In this course, you will apply previously learned theoretical concepts to practical problems and applications. In addition, you will learn experimental techniques and enhance your technical writing skills. This course has two parts, a series of small laboratory exercises and a project. During the semester, students will work in groups of three to complete the assigned work, labs, and reports. The lab section of the course is designed to present basic applied concepts that will be useful to a broad base of engineering problems. The project portion is where you will work on a more specific idea, tailored around your desired future goals.

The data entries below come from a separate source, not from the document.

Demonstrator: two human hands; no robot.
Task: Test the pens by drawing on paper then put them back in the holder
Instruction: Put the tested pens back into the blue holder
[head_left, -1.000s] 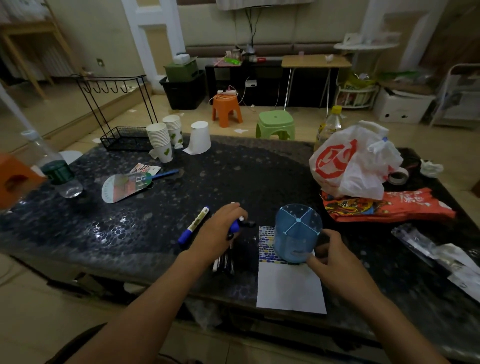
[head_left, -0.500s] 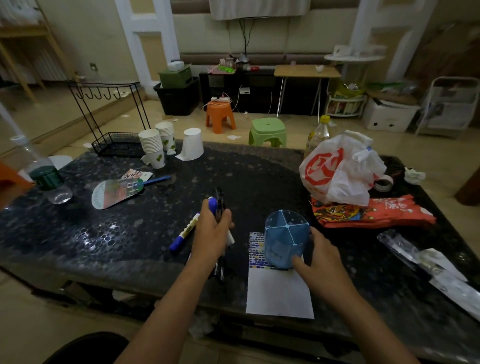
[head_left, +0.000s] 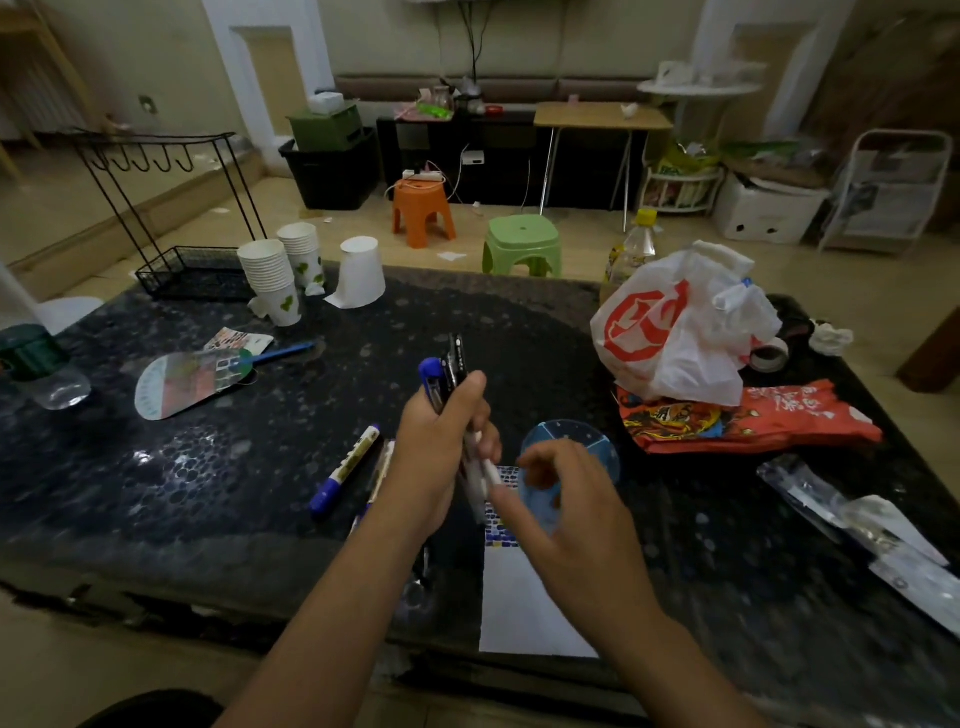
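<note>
Above the table's (head_left: 208, 467) near middle, a bundle of pens (head_left: 451, 370) is held in the left hand (head_left: 441, 457), fingers curled round the barrels. Long axis: nearly upright, leaning slightly; blue and black capped ends point up and away from the camera, white lower ends point down toward the paper (head_left: 524, 603).

Right hand (head_left: 566, 514): placed just beside the bundle's lower ends, thumb and forefinger brought together at a white pen tip; whether it is actually pinched cannot be told.

Holder (head_left: 576, 441): blue, round, divided into compartments, stood on the paper's far end, partly hidden behind the right hand.

Paper: white sheet with a patterned strip at the far edge, laid at the table's near edge.

Marker (head_left: 345, 470): blue and white, laid flat left of the left hand, long axis diagonal, blue cap toward the near left. A further pen is seen beside it, partly covered by the wrist.

Farther out: fan (head_left: 192, 382) at left, bottle (head_left: 36, 364) at far left, stacked cups (head_left: 280, 270) and wire rack (head_left: 182, 260) at the far edge, white bag (head_left: 680, 332) and red packet (head_left: 753, 421) at right, tape roll (head_left: 769, 356) behind them.
</note>
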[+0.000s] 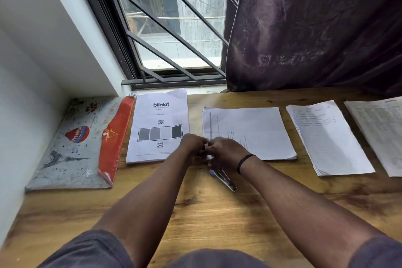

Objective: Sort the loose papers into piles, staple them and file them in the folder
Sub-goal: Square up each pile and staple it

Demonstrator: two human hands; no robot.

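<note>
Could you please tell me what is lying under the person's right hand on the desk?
A stapler pokes out from beneath the right hand, blue and metallic. Its front end is covered by the hand, so whether it is being gripped cannot be seen.

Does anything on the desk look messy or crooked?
Mostly tidy: four paper piles sit in a row. The blinkit pile has a bent top right corner. The second pile lies sideways and its sheets are slightly fanned at the left edge. A stapler lies slanted under the right hand.
</note>
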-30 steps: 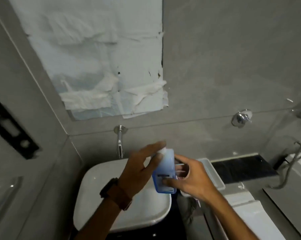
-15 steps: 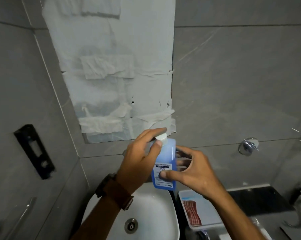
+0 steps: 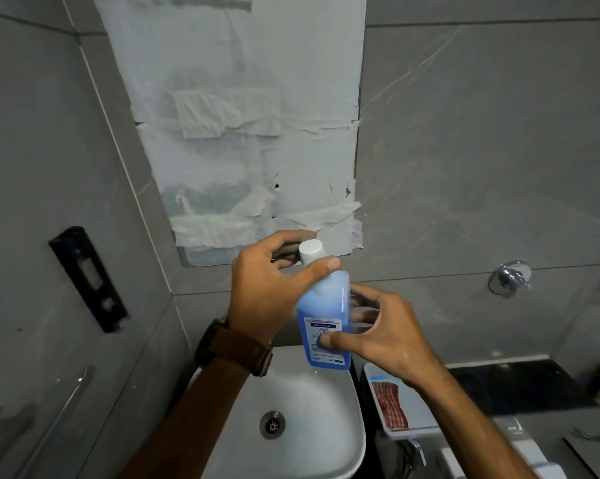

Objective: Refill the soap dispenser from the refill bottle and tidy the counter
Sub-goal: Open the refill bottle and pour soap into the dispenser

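Note:
A blue refill bottle (image 3: 326, 316) with a white cap (image 3: 311, 250) and a white label is held upright above the sink. My right hand (image 3: 384, 335) grips its lower body, thumb on the label and fingers behind. My left hand (image 3: 270, 288), with a brown watch strap on the wrist, curls around the neck just under the cap, thumb in front and fingers behind. No soap dispenser is visible.
A white basin (image 3: 312, 426) with a metal drain lies below. To its right a white tray (image 3: 371, 375) holds a red checked cloth (image 3: 390, 406) on a dark counter (image 3: 519, 385). A paper-covered mirror (image 3: 243, 133), a black wall bracket (image 3: 87, 278) and a chrome valve (image 3: 509, 280) are on the walls.
The view has tilted up and the bottle has been raised. My left hand has moved from the bottle's side to curl around its neck below the cap.

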`<state>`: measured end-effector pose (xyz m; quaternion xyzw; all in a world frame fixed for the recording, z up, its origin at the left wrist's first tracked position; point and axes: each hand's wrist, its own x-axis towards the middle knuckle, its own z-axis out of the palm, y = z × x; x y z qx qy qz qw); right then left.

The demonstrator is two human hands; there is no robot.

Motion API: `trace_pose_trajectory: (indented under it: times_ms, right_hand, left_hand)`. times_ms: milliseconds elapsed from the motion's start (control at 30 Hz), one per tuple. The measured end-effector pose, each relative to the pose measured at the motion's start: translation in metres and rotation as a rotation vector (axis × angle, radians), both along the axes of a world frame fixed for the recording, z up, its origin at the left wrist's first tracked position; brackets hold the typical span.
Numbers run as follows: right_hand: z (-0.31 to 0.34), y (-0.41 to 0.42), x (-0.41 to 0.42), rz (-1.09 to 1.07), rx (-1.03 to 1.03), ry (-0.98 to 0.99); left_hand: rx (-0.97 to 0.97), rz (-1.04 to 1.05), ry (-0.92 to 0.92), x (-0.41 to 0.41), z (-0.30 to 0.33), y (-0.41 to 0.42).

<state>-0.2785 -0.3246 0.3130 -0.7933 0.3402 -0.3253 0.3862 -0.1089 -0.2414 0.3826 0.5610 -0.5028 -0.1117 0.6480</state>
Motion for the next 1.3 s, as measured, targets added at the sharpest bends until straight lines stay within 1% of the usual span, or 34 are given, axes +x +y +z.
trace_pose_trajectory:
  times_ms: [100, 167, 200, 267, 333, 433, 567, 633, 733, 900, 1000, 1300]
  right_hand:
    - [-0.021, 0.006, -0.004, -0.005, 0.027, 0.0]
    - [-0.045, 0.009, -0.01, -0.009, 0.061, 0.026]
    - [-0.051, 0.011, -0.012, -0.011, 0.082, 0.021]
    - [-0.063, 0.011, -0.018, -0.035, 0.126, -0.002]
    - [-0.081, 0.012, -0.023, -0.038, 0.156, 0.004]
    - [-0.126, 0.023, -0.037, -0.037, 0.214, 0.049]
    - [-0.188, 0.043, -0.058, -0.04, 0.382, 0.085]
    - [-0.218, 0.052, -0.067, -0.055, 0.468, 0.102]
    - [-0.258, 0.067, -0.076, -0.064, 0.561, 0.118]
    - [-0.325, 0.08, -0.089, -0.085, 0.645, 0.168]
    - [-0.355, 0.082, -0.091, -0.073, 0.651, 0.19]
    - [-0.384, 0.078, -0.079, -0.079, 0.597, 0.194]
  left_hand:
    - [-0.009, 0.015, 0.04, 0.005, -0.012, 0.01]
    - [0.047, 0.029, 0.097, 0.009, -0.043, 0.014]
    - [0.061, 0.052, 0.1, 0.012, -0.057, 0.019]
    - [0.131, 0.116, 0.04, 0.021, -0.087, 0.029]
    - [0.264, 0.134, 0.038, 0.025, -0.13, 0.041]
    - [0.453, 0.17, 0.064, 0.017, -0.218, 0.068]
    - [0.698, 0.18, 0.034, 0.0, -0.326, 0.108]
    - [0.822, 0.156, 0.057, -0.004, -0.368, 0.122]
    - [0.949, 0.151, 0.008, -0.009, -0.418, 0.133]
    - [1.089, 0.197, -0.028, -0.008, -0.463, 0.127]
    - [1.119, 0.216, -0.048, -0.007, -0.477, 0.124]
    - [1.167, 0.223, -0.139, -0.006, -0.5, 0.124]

Description: The mechanical response of crystalline (metals, ceramics, semiconductors)and amorphous solids (glasses, polymers) and their composites in terms of the relationships between stress, strain, damage, fracture, strain-rate, temperature, and microstructure. Topics include: (1) Material structure and property overview. (2) Isotropic and anisotropic elasticity and viscoelasticity. (3) Properties of composites. (4) Plasticity. (5) Point and line defects. (6) Interfacial and volumetric defects. (7) Yield surfaces and flow rules in plasticity of polycrystals and single crystals. (8) Macro and micro aspects of fractures in metals, ceramics and polymers.(9) Creep and superplasticity. (10) Deformation and fracture mechanism maps. (11) Fatigue damage and failure; fracture and failure in composites (If time permits).
In this course, we will survey the role of mechanics in cells, tissues, organs and organisms. A particular emphasis will be placed on the mechanics of the musculoskeletal system, the circulatory system and the eye. Engineering concepts will be used to understand how physical forces contribute to biological processes, especially disease and healing. Experimental and modeling techniques for characterizing the complex mechanical response of biosolids will be discussed in detail, and the continuum mechanics approach will highlighted.
Fusion energy. Lawson criterion for thermonuclear ignition. Fundamentals of implosion hydrodynamics, temperature and density in spherical implosions. Laser light absorption. Implosion stability. Thermonuclear energy gain.